### DATA ###
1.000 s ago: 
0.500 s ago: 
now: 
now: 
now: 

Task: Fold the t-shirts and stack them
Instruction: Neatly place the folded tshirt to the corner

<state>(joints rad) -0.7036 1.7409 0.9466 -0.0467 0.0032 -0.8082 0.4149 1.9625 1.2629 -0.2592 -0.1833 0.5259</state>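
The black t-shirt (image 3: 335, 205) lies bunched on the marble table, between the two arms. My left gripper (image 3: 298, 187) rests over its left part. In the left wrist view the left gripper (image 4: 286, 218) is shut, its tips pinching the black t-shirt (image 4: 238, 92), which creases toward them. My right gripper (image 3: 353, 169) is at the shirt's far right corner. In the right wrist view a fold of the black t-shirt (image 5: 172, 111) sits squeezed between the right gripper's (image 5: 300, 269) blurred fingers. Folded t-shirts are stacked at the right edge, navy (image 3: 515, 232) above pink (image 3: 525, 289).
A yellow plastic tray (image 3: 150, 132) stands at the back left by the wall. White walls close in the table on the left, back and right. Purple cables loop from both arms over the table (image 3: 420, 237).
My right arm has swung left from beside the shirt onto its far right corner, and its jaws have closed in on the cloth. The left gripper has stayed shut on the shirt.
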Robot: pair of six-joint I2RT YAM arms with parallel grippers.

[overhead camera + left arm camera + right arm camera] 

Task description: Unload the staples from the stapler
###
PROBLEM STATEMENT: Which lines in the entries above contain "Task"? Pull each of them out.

RESULT FOR THIS EXERCISE:
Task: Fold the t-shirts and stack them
Task description: Unload the staples from the stapler

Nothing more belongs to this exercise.